Eastern religions, most notably Buddhism and Hinduism, place a great deal of emphasis on meditation and on the cakras. These cakras are points of focus within the body where an abstract form of energy called “prana” in India and “chi” in China is stored. The cakras appear to be associated with clusters of nerve cell bodies (called ganglia) of the autonomic nervous system. The autonomic ganglia are composed of seven anatomically complicated nerve clusters that lie outside of, but along the spinal cord. These ganglia, and indeed, the entire autonomic nervous system are associated with the unconscious mind. For those familiar with Freud’s concepts, let me point out that there is no such thing as an “unconscious mind” or “the unconscious.” The correct term is the subconscious mind. To correct Freud (for the readers) before going on, there are three types of mind: 1) The conscious mind, 2) the subconscious mind and 3) the super conscious mind referred to in the East and accidentally discovered by Western science in the 1920s. Each of these types of mind has various mental states. Freud’s “unconscious” is merely a state of the conscious mind, not a type of mind. Freud was very inconsistent in his use of the terms “subconscious” and “unconscious”, and that inconsistency was passed on to the rest of psychology. Often, he used the terms interchangeably. Today, about 100 years after Freud’s work made him a giant in psychology, that inconsistent use of these terms remains throughout psychology.

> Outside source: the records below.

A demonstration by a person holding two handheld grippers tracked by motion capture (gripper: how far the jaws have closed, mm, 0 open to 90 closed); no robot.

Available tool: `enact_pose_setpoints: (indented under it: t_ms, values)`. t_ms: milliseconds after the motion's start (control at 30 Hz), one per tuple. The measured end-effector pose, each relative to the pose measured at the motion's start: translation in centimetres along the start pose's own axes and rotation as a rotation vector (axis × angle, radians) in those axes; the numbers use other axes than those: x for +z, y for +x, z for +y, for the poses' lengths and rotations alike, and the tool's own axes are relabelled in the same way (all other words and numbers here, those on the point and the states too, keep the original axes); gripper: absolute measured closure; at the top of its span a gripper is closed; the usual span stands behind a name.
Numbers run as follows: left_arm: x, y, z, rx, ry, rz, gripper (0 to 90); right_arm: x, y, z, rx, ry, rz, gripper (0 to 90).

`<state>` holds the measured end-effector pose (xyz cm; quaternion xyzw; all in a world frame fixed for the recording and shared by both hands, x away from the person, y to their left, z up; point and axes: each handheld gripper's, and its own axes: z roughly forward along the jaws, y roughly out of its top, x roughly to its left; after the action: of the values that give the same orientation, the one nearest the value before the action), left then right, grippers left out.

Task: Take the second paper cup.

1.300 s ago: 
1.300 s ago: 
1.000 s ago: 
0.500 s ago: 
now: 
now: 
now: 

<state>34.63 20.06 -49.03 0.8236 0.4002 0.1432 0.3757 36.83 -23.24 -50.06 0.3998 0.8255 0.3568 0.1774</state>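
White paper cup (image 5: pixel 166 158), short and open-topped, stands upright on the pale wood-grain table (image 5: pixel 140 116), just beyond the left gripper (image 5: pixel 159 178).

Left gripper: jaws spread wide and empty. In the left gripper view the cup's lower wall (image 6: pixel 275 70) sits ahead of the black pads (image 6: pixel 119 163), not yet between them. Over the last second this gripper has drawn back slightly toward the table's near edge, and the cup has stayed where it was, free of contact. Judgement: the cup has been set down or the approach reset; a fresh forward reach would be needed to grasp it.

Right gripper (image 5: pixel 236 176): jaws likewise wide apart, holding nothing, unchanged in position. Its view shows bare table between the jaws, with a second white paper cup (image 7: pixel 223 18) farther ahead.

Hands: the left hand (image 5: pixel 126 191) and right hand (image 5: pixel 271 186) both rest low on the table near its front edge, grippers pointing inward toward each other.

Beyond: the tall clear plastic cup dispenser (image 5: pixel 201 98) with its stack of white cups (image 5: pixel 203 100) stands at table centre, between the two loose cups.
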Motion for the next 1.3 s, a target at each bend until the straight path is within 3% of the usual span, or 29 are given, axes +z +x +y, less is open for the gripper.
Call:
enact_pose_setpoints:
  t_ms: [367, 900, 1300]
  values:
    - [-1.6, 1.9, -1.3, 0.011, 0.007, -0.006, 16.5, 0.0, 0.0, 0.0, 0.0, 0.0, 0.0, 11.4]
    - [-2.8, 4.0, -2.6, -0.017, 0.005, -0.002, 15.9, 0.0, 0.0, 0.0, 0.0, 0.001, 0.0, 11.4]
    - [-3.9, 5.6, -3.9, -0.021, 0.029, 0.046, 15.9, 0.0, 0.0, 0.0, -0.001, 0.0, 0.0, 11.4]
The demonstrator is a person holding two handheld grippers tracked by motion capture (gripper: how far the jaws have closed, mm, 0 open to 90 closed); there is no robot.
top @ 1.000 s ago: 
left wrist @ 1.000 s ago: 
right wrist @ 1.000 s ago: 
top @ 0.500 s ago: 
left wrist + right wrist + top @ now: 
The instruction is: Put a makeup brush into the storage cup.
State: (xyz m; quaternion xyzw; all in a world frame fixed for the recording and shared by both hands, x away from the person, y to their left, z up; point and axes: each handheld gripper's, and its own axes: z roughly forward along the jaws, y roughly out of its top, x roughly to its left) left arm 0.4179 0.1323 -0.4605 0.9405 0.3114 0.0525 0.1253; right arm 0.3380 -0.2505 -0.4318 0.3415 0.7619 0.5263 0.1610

The subconscious mind is associated with and controls the autonomic nervous system. The entire mind, i.e., conscious, subconscious and super conscious, is part of the aura, and thus, part of the soul. Once science has a more firm foundation to define the soul and has established criteria for the soul, it will be able to measure and study the mind and the entire soul more readily, but today, since science does not believe in the soul’s existence (despite proving that it exists), further measurement and study of the soul is unlikely.

Chinese medicine says that acupuncture works because of energy changes that occur along the meridians of the aura. It is said that a form of energy called “chi” (or “ch’i”) in China and “prana” in Buddhism and Hinduism can be harnessed by the soul and flows through the meridians. When this happens, it can be measured, but since Western science has yet to recognize that it has already discovered the soul/aura, it cannot make any claims of measuring the energy that flows through the meridians, nor even confirm that the meridians exist.

Today, we are still a long way from realizing that we discovered the soul decades ago and reported it in our mainstream scientific literature, publications and research data. There is really no reason to debate the fact with skeptics. All we need to do is to pick up the research from decades ago and resume it. The resulting new data will speak for itself and confirm that science is studying the life force and the mind when it studies this force. Eventually, it will become apparent to all that this abstract but measurable force is the aura and thus, the soul. All we need to do now is delve further and deeper into research to collect new data.